Zemmour désamour

La « polémique » a attiré mon attention sur un discours qui serait autrement resté pour moi invisible. La vertu de « la polémique » est son imbécilité : les bonnes âmes des ligues de vertu morale et politique (pour eux c’est pareil) savent mieux que vous ce que vous devez penser et mettent en valeur ce qui devrait à leurs yeux rester caché. Et qui devient donc diablement intéressant.

Eric Zemmour, « écrivain polémiste », est intervenu à la Convention de la droite, version Maréchal. Malgré les « problèmes techniques » qui n’ont cessé d’émailler de bout en bout l’intervention, le discours retransmis en direct par LCI dans un souci démocratique (mais ôté de YouTube par la bien-pensance puritaine yankee) est audible. Est-il bizarre que la droite réactionnaire soit plus nulle de la gauche ultra-progressiste dans l’usage des outils techniques de la modernité ?

Malgré les jérémiades à l’infini des « plaignants » qui ne supportent pas physiquement d’entendre des propos qu’ils ne partagent pas, le régime démocratique exige le débat, donc les libres propos. Eric Zemmour n’a pas dépassé les bornes de la polémique politique même si, depuis l’effondrement de l’idéologie communiste, les citoyens comme les « intellectuels » n’ont plus l’habitude des mots qui fâchent. Ils en appellent aussitôt à la loi, voire révisent la Constitution, pour surtout cacher ce sein qu’ils ne sauraient voir. Depuis Molière, les Tartuffes restent les mêmes.

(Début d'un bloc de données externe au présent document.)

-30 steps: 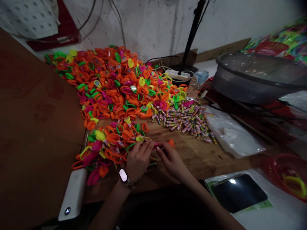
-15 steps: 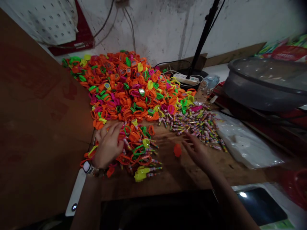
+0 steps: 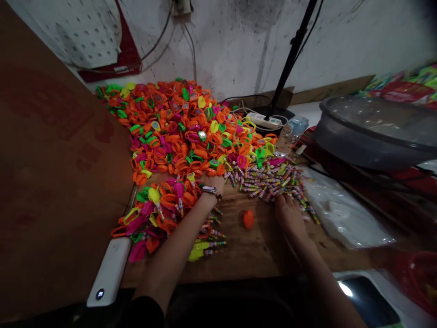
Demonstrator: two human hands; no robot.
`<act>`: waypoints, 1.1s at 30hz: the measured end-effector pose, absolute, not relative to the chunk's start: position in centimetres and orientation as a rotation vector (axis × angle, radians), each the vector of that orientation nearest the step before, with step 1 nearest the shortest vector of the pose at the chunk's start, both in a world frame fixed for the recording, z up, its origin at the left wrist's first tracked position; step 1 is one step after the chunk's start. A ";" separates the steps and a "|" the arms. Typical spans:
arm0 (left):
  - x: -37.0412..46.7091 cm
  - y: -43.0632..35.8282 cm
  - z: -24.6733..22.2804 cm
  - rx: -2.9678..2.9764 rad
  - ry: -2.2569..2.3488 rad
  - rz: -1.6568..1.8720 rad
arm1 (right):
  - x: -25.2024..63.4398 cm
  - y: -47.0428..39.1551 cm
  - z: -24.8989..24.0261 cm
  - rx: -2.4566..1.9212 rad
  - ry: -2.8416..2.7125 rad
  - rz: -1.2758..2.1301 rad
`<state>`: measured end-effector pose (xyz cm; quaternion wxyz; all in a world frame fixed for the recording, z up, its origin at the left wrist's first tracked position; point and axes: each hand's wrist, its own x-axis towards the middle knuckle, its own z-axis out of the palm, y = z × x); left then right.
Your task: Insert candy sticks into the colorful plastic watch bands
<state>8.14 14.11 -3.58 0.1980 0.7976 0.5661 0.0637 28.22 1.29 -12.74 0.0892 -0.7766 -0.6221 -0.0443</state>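
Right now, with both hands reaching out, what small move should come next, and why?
Perhaps the right hand should pinch up one tube from the pile of small printed tubes: it sits right at that pile's near edge, while the left hand is at the toy watch heap.

1. Left arm [image 3: 177,246] reaches well forward, slanting right.
2. Left hand [image 3: 218,183] is small and dim, its grip unclear.
3. Right arm [image 3: 319,269] slants forward and left.
4. Right hand [image 3: 289,212] bends its fingers [image 3: 282,200] downward, apart from the left.
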 end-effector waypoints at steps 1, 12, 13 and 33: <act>7.8 13.8 -3.5 2.199 1.527 0.239 | 28.3 1.2 -12.7 -2.300 -1.837 -0.126; 2.7 5.3 -0.1 0.723 0.748 0.770 | 25.5 -1.1 -11.7 -2.273 -1.830 0.283; 2.3 4.8 -0.1 0.665 0.733 0.768 | 25.4 -1.2 -11.6 -2.267 -1.856 0.262; 0.1 1.6 -1.5 0.775 0.803 0.936 | 26.9 -1.4 -10.1 -1.686 -1.604 0.376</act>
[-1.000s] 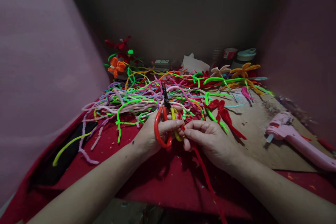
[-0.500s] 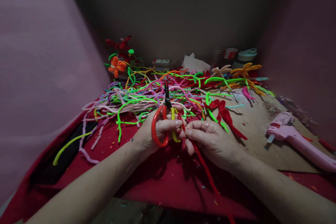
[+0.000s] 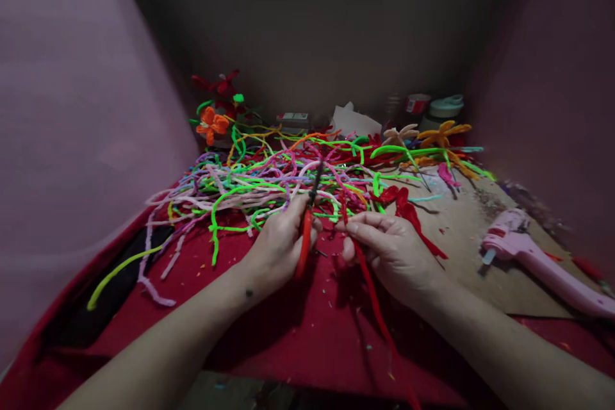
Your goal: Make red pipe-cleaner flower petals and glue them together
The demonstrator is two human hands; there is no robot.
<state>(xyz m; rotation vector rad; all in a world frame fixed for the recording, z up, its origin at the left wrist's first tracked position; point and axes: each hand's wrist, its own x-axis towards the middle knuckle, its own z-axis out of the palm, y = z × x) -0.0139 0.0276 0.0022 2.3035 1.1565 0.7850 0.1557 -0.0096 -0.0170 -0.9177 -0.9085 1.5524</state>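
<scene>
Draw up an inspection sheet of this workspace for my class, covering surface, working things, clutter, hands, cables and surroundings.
Surface: red cloth, scraps scattered on it; brown board at the right.
Job's things: orange-handled scissors; red pipe cleaner.
Clutter: tangled multicoloured pipe cleaners; pink glue gun on the board.
Hands: left hand gripping the scissors; right hand pinching the red pipe cleaner.
Cables: nothing seen.
Surroundings: pink wall at left, dark wall behind.

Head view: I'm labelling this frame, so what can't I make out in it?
All in the head view:
Orange-red-handled scissors with dark blades: blur hides whether the blades are parted.
Long fuzzy red strip: the right hand covers part; the bottom edge cuts off its lower end.
Pink plastic glue gun: handle cut off by the right edge.
</scene>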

Que dit donc de si diaboliquement sulfureux l’écrivain polémiste Zemmour ? Que l’ensemble du « progrès » (la science, l’industrialisation, la mondialisation, la société et la morale qui va avec) est à honnir. Il n’a apporté que désillusions et déboires : la boucherie de Verdun avec l’industrie, Hiroshima avec la science, la pauvreté ouvrière avec la mondialisation – il aurait pu ajouter l’effondrement du droit du travail et le sous-paiement systématique avec les GAFAM, mais il n’est pas toujours à la page.

Selon lui, il y a pire : mondialisation rime avec colonisation. Si la première mondialisation d’hier a vu les Occidentaux coloniser les pays enfants, la seconde mondialisation d’aujourd’hui (que Trump achève) voit les enfants du tiers-monde coloniser l’Occident. Son angoisse, c’est l’Afrique : deux milliards et demi d’habitants en 2050, contre un demi-milliard seulement en Europe. C’était l’inverse en 1900, selon lui : cent millions contre quatre cents millions. Les flux vont donc s’inverser et le « grand remplacement » dénoncé par Renaud Camus commencer. D’où la question qu’il pose : « Les jeunes Français seront-ils majoritaires sur la terre de leurs ancêtres ? » L’auditeur est supposé savoir que « les Français » sont tous ceux qui sont présents depuis des siècles, pas les récents autorisés administratifs, sinon les musulmans qu’il dénonce seraient tout aussi Français que les catholiques de souche…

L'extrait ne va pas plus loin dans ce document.